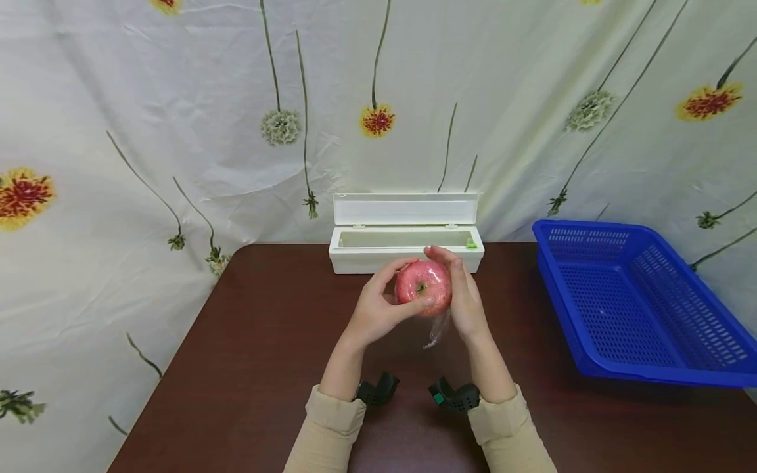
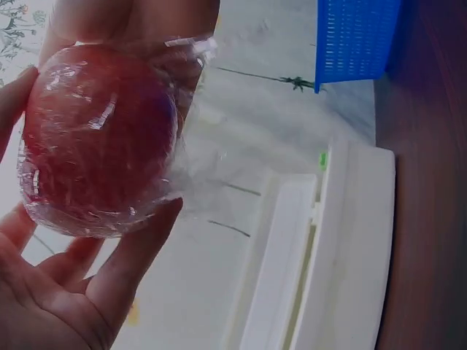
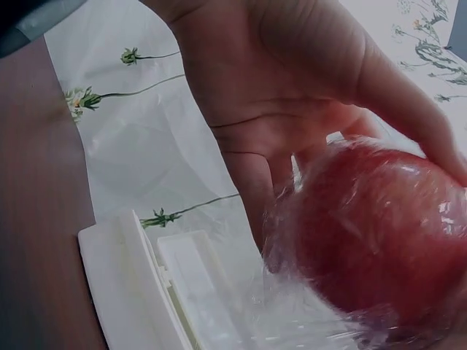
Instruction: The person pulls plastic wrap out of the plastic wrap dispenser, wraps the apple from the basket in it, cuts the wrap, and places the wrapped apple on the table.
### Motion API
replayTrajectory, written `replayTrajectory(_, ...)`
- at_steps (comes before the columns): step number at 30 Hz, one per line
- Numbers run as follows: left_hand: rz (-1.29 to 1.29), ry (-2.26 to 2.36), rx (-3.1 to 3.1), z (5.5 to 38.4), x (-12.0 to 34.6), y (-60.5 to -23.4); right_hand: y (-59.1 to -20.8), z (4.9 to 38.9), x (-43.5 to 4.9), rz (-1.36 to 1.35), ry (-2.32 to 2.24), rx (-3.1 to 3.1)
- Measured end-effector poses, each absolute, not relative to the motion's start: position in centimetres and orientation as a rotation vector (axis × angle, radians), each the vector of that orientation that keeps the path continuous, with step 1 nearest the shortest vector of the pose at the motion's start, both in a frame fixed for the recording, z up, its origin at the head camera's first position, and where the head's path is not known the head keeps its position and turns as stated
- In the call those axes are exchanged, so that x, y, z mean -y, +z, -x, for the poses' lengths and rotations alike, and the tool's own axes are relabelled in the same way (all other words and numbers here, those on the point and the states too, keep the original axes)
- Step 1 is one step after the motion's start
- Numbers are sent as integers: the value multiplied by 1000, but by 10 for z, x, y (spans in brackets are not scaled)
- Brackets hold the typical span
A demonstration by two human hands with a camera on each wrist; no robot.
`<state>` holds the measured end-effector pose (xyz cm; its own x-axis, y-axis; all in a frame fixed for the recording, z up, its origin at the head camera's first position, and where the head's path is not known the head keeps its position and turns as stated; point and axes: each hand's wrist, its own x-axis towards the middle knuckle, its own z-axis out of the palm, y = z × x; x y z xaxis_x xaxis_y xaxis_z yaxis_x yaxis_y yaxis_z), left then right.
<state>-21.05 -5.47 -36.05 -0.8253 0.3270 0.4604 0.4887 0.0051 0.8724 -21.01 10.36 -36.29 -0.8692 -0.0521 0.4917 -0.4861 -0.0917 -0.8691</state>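
A red apple [image 1: 414, 276] wrapped in clear plastic film is held above the dark table. My left hand [image 1: 378, 309] grips it from the left, its thumb across the front near the stem. On the other side my right hand [image 1: 467, 299] lies against the wrapped apple, fingers fairly straight and pointing up. A loose tail of film [image 1: 437, 330] hangs below the fruit. In the left wrist view, bunched film sticks out beside the apple [image 2: 95, 138]. Wrinkled film also covers the apple [image 3: 387, 233] in the right wrist view, close to the right palm.
Behind the hands stands a long white box [image 1: 405, 259] with its lid raised and a small green piece [image 1: 471, 245] at its right end. A blue plastic basket [image 1: 668, 376] sits on the right. Flower-printed cloth [image 1: 225, 118] hangs along the back of the brown table [image 1: 254, 368].
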Motion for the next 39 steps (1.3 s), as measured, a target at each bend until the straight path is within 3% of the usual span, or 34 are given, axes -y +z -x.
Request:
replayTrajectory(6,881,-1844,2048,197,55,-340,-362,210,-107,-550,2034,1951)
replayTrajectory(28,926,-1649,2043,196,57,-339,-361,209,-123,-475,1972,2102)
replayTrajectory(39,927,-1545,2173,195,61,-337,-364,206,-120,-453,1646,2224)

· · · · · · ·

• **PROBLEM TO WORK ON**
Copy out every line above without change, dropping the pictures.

• **TASK ANSWER**
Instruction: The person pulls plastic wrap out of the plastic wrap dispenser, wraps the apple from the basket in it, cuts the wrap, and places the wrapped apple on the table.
### Motion API
replayTrajectory, written `replayTrajectory(_, ...)`
- at_steps (comes before the columns): step number at 30 Hz, one per line
- Numbers run as follows: left_hand: rz (-1.29 to 1.29), ry (-2.26 to 2.36), rx (-3.1 to 3.1), z (5.5 to 38.4), x (-12.0 to 34.6), y (-60.5 to -23.4); right_hand: y (-59.1 to -20.8), z (4.9 to 38.9), x (-43.5 to 4.9), rz (-1.36 to 1.35), ry (-2.32 to 2.24), rx (-3.1 to 3.1)
- Measured end-effector poses, each absolute, not relative to the motion's start: position in centimetres and orientation as a rotation vector (axis × angle, radians), each the vector of that orientation that keeps the path continuous, with step 1 nearest the shortest vector of the pose at the motion's start, both in a frame fixed for the recording, z up, its origin at the head camera's first position, and where the head's path is not known the head keeps its position and turns as stated
- In the call those axes are exchanged, so that x, y, z mean -y, +z, -x, for the poses' lengths and rotations alike, and the tool's own axes are relabelled in the same way (all other words and numbers here, those on the point and the states too, keep the original axes)
- Step 1 is one step after the motion's start
- Numbers are sent as integers: the value multiplied by 1000, but by 10 for z, x, y (spans in brackets are not scaled)
- Brackets hold the typical span
A demonstration by two human hands with a camera on each wrist; no robot.
`<state>` holds the measured end-effector pose (xyz cm; its own x-axis, y-axis; all in a frame fixed for the recording, z up, its origin at the head camera's first position, and where the head's path is not known the head keeps its position and turns as stated; point and axes: each hand's wrist, its own x-axis towards the middle knuckle, its own z-axis out of the palm, y = z × x; x y z xaxis_x xaxis_y xaxis_z yaxis_x yaxis_y yaxis_z), left then right.
<state>-21.05 -5.47 -36.05 -0.8253 0.3270 0.4604 0.4887 0.0051 0.8724 -21.01 10.36 -36.29 -0.8692 -0.0521 0.4917 -0.4861 -0.0917 -0.8691</state>
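A red apple [image 1: 414, 276] wrapped in clear plastic film is held above the dark table. My left hand [image 1: 378, 309] grips it from the left, its thumb across the front near the stem. On the other side my right hand [image 1: 467, 299] lies against the wrapped apple, fingers fairly straight and pointing up. A loose tail of film [image 1: 437, 330] hangs below the fruit. In the left wrist view, bunched film sticks out beside the apple [image 2: 95, 138]. Wrinkled film also covers the apple [image 3: 387, 233] in the right wrist view, close to the right palm.
Behind the hands stands a long white box [image 1: 405, 259] with its lid raised and a small green piece [image 1: 471, 245] at its right end. A blue plastic basket [image 1: 668, 376] sits on the right. Flower-printed cloth [image 1: 225, 118] hangs along the back of the brown table [image 1: 254, 368].
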Motion for the next 39 steps (1.3 s), as measured, a target at each bend until the straight path is within 3% of the usual span, or 34 are given, axes -y +z -x.
Request:
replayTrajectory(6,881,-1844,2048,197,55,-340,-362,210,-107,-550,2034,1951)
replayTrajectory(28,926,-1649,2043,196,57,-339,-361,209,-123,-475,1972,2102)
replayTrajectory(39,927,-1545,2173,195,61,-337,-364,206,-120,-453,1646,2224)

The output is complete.